Caleb: Yeah, all right, the next comment… actually I’m just going to draw attention to it; I’m not going to read it in full, as I’ll explain. But it’s on the structure of the chapter last week, and this comes from Hufflepuffskein, and Hufflepuffskein drew on the fact that in the beginning of last week’s discussion, Eric was talking about how he didn’t find a lot of last week’s chapter… I can’t remember the exact words he used so I don’t want to misquote him, but he just didn’t think… he wasn’t crazy about it. He did not find a lot in it and then at the end of the chapter he re-assessed some things about it. But Hufflepuffskein has this fantastic discussion that was started, basically comparing last week’s chapter to an extended allegory for death, and we don’t have time to read the whole comment…
Caleb: … but it’s so good, it’s so well thought-out, it’s just such a profound read, so I definitely encourage you to go over and read that on the main site.

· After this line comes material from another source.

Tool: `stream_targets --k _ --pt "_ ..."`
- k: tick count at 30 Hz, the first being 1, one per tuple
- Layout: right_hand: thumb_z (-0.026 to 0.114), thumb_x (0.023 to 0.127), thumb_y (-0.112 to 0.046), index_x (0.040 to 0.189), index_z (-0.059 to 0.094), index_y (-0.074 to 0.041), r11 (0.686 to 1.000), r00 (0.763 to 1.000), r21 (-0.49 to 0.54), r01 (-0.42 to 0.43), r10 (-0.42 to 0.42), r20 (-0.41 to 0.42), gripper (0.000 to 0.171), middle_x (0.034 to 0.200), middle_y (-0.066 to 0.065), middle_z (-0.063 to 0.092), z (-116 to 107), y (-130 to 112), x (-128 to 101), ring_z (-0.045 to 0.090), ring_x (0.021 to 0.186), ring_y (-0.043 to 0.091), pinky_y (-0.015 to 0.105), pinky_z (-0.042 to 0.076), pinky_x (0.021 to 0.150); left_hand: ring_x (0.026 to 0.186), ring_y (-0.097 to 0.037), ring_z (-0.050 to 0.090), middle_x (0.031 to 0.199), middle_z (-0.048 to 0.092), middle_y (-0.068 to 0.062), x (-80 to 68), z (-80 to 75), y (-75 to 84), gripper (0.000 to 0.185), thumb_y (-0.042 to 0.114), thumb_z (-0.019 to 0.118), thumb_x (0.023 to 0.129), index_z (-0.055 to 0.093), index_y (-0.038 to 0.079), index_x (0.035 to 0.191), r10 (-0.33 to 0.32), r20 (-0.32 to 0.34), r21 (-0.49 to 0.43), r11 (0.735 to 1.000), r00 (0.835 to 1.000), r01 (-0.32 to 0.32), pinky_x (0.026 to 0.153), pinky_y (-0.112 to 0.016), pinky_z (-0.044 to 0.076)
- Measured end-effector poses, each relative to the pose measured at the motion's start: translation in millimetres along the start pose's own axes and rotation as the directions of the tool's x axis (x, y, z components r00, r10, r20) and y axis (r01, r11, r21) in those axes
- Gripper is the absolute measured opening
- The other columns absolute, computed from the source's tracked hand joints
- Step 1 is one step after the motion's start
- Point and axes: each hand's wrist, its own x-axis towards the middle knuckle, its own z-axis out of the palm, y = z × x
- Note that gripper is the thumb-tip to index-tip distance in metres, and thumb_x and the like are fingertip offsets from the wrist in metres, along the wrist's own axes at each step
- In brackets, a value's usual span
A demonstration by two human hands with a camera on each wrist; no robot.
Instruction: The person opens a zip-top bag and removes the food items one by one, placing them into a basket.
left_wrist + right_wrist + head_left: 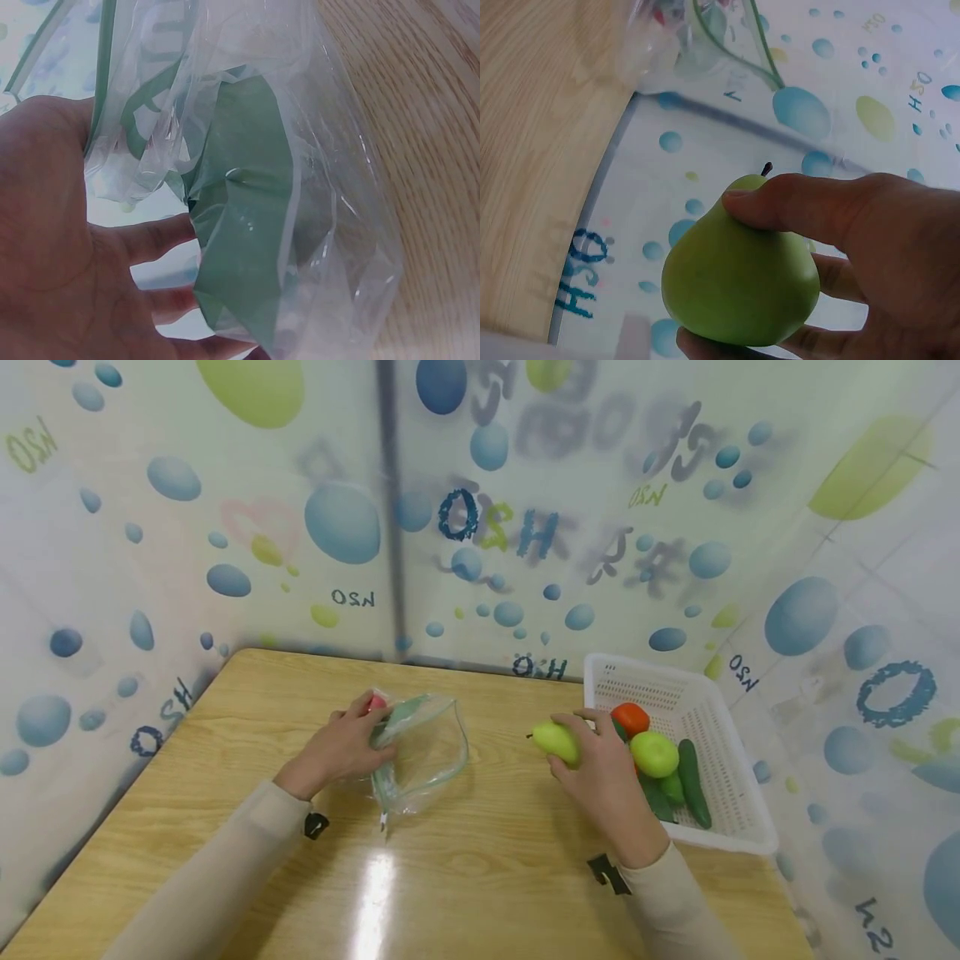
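My right hand (596,772) grips a green pear (555,742) beside the basket's left side, its stem pointing left. In the right wrist view the thumb lies along the neck of the pear (739,270) and the fingers go round its far side. My left hand (341,752) holds a clear zip bag (431,760) by its edge, the mouth spread toward the right. A small red item (377,702) shows at the bag's far end; its kind is unclear. The left wrist view shows the bag's green panel (251,202) partly covering the fingers.
A white plastic basket (738,777) stands at the table's right. It holds a red tomato-like item (631,718), a green apple (654,754), a cucumber (693,783) and other green produce. A patterned curtain (480,585) borders the wooden table (480,885).
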Motion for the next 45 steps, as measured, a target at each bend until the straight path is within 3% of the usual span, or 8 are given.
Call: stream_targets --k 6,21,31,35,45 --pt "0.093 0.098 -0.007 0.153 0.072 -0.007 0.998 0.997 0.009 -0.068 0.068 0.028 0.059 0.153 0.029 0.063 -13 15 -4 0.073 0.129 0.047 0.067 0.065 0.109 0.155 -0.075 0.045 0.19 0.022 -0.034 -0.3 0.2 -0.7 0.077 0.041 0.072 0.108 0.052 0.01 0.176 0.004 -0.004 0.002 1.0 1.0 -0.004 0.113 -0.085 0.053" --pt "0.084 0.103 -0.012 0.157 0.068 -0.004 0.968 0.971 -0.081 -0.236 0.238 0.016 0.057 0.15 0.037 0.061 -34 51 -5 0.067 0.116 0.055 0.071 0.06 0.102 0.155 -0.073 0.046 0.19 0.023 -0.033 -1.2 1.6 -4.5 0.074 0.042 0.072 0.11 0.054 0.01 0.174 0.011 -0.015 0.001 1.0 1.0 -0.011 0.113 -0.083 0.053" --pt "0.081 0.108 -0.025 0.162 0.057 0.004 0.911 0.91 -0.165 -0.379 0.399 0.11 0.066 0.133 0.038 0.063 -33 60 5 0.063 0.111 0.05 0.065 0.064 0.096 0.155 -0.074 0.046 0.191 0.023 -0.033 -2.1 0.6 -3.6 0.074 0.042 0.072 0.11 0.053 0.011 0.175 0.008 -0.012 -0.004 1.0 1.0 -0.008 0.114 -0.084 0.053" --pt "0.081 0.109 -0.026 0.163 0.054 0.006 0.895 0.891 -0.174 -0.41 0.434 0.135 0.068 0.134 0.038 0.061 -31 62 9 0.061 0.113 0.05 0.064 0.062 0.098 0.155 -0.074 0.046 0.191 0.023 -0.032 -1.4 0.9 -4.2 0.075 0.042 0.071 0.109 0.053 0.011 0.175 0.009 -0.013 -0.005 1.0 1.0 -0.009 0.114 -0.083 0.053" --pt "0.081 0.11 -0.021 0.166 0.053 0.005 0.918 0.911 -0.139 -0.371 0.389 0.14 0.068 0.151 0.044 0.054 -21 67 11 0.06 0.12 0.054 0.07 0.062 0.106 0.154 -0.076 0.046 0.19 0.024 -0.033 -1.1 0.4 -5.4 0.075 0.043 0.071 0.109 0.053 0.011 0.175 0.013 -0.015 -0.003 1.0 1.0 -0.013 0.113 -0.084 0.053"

Michael: Is it okay to…? I just want to jump in and say that I was feeling what Eric was talking about last week in terms of this chapter and how it affects him as a reader because the thing that always… as much as I love “The Forest Again” – I think it’s a beautiful chapter, and it’s a great moment for Harry and it’s necessary – at the same time I still remember being like, “This is like when he talked to his parents in Goblet of Fire. This has already happened.” And it never really… it didn’t strike me as something necessarily new and fresh and unexpected for the Potter series, I suppose. It was something that I saw coming, with him talking to his parents, so I can see why for some readers it may not leave that much of an impression, but I’ll have to check out that comment from Hufflepuffskein to see how they broke it down.
Caleb: Definitely. All right, and the final comment comes from SocksAreImportant on the topic of remembering the first time you read this specific chapter, the chapter where it seems like Harry could snuff it.
Caleb: And the comment says,
“What’s nice about discussing this book is that most fans remember reading it for the first time. I love hearing how other fans first read this chapter. I remember exactly what I was thinking during this chapter. I thought wow this is crazy, I can’t believe Jo is actually letting the main character die. I was naive as to how much was left of the book or the fact that the story was told from his perspective. I thought this was a great way to end the series, sacrifice the main character, and let the ‘minor’ characters finish off Voldemort. What did you guys think reading it the first time?”
Caleb: It’s something we really didn’t discuss last week, but I thought it would draw up some fun things.
Michael: Well, I think Eric briefly said it last week and I was of the same mind: I knew Harry wasn’t going to die.
Michael: I was pretty comfortable in that knowledge, especially because I had been one of those fans who just delved deep into theories and everything that people put out online, and I was pretty confident in the theory that Harry was a Horcrux and that he was going to somehow make it through; I didn’t know how. But I felt, as SocksAreImportant pointed out, the idea that the narration really is through Harry and that there really wasn’t… I guess on my first read, and even more so as I read through it, there’s really no logical reason to sacrifice Harry for the story that Rowling is telling. I don’t know. What did you guys think when you first read it?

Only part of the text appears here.